Can I suggest that in addition to these changes to the data model that we use Redis Hash Tags to colocate all the feature views of a single entity? So the Hash key name would be ProjectName:FeatureViewName:{EntityId} (note the curly braces). This would optimize for the Redis Cluster case too.

https://redis.com/blog/redis-clustering-best-practices-with-keys/

roelschr commented 1 year ago

Thank you very much @DvirDukhan (and others).

From what I understand, changing the data model to ProjectName:FeatureViewName:EntityId (with or without Redis hashtags) means making it collocated by feature view. It would allow implementing TTL through expire on the feature view level 🎉

But it comes with drawbacks:

keyslot = CLUSTER KEYSLOT {EntityId}
n = CLUSTER COUNTKEYSINSLOT keyslot
keys = CLUSTER GETKEYSINSLOT keyslot n
MGET keys
--- then filter non-requested keys on Feast

Not sure, I'm not a specialist in Redis 👀 @judahrand

Finally, is it possible to have HDEL during feast apply for features and feature views that were renamed/removed?

judahrand commented 1 year ago

bigger memory footprint: 1 hash key with N fields << N hashes with 1 field. Not sure about hashtags' impact here tho.

This is true, however, I don't think that realistically there is any other way to treat different Feature Views differently (re TTL or deletion etc.). I don't think that Hash Tags effect this but could be wrong.

prevents us from implementing the "single hmget command for each entity".

Also true, but I think there was some investigation at some point as to whether it actually always makes sense to use HMGET or whether HGET and filter manually is actually faster in some cases. Can't remember.

stale[bot] commented 11 months ago

This issue has been automatically marked as stale because it has not had recent activity. It will be closed if no further activity occurs. Thank you for your contributions.

sudohainguyen commented 11 months ago

let's not make this issue got stale, I do encounter with redis online store performance as well and I believe we can do better with the data model

sudohainguyen commented 11 months ago

@roelschr would you mind taking lead opening PR for this?

rodrigo-christiansen-wonolo commented 11 months ago

Is there another Online Store implementation that would be best for using Feature Services comprised of many Feature Views? According to the docs only Redis has Entity Key collocation, although that isn't really the case.

roelschr commented 11 months ago

@sudohainguyen Unfortunately, I have too much on my plate right now. We will, possibly, migrate to either DynamoDB or Cassandra (AWS Keyspaces) in the next weeks. The tradeoff between higher feature retrieval vs costs and the use of TTL is what is driving this decision. We'll have to make changes to the implementation of one of the connectors to enable better usage of TTL, tho.

Is there another Online Store implementation that would be best for using Feature Services comprised of many Feature Views?
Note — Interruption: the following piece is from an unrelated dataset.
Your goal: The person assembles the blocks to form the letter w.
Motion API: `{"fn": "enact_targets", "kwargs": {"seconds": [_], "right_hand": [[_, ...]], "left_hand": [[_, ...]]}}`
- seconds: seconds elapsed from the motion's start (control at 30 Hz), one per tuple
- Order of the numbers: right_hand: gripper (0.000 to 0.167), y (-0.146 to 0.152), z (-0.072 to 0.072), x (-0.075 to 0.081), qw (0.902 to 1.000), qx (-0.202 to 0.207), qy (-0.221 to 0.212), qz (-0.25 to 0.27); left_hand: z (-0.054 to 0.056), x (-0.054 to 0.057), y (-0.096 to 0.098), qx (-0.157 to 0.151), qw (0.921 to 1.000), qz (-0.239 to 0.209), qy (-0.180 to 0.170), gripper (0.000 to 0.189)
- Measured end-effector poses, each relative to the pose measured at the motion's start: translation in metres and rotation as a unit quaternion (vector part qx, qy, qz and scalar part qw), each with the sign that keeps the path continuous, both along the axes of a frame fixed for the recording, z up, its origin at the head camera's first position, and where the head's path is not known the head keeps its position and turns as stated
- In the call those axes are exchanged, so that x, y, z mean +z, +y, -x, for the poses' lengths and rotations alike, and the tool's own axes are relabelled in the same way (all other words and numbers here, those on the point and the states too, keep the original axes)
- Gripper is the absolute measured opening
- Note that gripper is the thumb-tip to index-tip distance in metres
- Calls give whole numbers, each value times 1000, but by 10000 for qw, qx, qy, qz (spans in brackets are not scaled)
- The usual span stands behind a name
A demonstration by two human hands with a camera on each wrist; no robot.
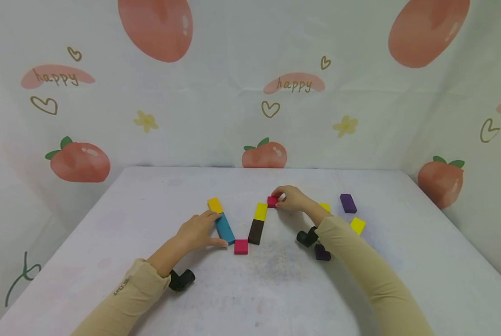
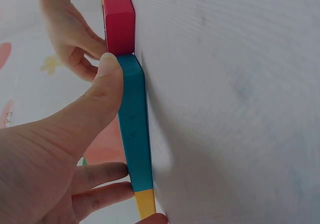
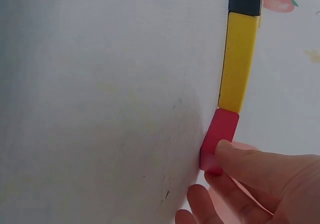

According to the docs only Redis has Entity Key collocation, although that isn't really the case.

Unfortunately, the colocation on a db level doesn't mean much while Feast itself keeps retrieving features through a loop over all feature views in the request.

sudohainguyen commented 11 months ago

Unfortunately, the colocation on a db level doesn't mean much while Feast itself keeps retrieving features through a loop over all feature views in the request.

true, there's a workaround that we pre-gather all of the features into a single feature table

stale[bot] commented 5 months ago

This issue has been automatically marked as stale because it has not had recent activity. It will be closed if no further activity occurs. Thank you for your contributions.